TASK TO CARRY OUT ▸
Reproduce the material that follows, please, but only from its first line to the line containing "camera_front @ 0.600", inclusive.
____
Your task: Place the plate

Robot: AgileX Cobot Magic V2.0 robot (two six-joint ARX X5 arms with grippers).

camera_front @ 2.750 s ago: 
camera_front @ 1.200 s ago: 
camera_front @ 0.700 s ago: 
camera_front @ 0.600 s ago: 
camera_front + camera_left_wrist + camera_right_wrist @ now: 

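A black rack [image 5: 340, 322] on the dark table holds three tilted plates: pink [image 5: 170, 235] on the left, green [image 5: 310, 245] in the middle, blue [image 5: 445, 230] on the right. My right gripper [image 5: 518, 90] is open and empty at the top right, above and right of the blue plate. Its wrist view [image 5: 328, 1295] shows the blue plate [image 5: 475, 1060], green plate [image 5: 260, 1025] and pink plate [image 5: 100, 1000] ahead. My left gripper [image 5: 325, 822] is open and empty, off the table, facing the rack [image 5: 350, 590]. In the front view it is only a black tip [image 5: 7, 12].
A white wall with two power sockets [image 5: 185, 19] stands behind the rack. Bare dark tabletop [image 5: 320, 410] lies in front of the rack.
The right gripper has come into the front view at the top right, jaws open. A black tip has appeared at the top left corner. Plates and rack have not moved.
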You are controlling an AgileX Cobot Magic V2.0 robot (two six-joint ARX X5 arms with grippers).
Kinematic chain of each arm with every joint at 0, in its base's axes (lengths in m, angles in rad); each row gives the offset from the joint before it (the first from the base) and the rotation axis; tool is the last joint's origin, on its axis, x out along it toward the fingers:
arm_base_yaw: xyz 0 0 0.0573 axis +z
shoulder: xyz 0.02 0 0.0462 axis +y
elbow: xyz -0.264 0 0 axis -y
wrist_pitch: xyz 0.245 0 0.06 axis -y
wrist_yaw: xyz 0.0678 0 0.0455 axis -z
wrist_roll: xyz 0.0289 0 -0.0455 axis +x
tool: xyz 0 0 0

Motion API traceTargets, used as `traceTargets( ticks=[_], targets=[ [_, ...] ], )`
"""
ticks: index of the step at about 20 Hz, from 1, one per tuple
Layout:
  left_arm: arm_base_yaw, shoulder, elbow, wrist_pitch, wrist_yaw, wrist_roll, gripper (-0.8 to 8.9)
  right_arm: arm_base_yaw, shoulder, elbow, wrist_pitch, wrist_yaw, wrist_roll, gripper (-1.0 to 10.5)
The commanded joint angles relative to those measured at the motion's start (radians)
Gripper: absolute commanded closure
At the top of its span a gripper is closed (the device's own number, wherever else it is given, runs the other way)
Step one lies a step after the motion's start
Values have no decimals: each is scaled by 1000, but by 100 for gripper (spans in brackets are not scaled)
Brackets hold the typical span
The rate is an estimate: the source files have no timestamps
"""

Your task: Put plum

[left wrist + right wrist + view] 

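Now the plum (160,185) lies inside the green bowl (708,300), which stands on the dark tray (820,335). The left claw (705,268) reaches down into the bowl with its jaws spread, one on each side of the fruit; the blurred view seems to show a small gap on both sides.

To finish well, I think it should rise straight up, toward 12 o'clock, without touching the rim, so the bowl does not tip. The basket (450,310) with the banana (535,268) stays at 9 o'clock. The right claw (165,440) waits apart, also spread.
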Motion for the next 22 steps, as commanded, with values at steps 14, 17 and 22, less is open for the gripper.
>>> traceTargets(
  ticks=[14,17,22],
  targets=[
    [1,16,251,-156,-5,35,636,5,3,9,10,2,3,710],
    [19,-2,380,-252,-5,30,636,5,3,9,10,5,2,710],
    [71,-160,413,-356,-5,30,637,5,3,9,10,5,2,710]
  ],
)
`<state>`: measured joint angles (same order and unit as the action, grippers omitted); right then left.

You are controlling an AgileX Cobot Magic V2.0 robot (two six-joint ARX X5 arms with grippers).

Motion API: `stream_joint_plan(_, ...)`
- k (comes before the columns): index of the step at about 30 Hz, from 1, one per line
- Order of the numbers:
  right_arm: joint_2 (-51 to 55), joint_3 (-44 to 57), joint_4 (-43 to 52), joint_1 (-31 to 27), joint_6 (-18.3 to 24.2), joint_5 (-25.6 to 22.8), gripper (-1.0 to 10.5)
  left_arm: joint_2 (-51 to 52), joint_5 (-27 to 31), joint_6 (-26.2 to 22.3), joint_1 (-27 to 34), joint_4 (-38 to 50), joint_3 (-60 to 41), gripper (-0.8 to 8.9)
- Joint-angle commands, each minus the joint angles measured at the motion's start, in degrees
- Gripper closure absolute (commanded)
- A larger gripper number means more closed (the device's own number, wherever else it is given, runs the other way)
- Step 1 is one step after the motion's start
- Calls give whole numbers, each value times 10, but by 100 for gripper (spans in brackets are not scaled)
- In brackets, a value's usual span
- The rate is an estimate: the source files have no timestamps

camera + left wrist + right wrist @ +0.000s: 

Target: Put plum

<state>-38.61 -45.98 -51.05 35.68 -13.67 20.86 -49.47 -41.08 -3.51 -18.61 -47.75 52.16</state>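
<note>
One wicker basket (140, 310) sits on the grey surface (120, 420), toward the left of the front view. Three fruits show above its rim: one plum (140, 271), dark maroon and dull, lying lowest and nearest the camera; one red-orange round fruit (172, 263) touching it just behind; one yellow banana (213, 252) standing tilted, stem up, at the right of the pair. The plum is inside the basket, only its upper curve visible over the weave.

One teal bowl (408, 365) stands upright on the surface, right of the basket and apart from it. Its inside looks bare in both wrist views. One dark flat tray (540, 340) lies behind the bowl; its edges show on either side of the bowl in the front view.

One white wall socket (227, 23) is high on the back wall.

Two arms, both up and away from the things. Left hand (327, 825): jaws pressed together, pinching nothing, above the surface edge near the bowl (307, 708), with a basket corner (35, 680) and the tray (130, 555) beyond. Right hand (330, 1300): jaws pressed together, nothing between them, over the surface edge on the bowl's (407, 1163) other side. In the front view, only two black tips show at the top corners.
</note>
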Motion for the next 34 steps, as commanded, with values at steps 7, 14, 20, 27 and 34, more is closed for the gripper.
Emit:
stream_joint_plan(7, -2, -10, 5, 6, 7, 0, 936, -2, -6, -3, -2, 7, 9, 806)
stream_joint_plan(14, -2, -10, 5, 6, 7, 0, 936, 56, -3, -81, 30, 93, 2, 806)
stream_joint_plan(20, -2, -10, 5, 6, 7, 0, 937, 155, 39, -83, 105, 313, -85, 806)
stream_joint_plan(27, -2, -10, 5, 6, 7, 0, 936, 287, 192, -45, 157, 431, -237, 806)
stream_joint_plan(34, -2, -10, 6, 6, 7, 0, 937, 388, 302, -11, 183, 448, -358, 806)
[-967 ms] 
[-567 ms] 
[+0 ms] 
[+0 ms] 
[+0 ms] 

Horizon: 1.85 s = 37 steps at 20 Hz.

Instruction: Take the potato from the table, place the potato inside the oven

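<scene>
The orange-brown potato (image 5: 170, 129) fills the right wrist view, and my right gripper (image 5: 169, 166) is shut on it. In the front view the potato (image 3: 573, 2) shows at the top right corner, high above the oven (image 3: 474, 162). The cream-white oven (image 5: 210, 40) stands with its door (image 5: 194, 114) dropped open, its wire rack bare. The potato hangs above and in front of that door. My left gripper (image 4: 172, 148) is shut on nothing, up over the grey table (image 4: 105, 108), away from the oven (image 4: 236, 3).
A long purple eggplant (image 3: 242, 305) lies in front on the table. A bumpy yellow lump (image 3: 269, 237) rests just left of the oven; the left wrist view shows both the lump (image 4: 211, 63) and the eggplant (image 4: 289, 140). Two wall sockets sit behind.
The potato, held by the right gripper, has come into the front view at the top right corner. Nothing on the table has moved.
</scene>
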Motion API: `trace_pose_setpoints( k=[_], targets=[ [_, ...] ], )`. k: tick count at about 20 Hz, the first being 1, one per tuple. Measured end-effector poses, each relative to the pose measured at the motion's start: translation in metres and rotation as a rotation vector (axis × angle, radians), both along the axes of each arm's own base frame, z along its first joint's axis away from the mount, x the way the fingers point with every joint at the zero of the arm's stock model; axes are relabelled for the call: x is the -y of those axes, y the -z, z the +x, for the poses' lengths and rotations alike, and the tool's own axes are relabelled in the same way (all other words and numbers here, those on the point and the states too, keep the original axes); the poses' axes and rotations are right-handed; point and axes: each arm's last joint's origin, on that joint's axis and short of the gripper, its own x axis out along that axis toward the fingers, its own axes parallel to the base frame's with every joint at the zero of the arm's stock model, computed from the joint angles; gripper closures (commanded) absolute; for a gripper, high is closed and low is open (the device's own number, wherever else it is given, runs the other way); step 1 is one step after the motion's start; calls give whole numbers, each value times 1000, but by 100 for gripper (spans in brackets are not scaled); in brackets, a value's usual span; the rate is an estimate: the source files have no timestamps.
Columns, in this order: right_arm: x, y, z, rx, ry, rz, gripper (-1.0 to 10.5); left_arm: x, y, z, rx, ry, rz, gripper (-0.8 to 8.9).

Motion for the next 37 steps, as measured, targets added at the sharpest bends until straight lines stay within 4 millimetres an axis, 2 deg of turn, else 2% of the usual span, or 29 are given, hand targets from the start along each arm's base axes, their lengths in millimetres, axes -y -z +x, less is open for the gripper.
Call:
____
ANSWER BOX ▸
Your task: Place the plate

Robot: AgileX Cobot Magic V2.0 robot (two six-joint ARX X5 arms with grippers).

camera_front @ 2.750 s ago: 
camera_front @ 1.200 s ago: 
camera_front @ 0.700 s ago: 
camera_front @ 0.600 s ago: 

This answer requires no additional content.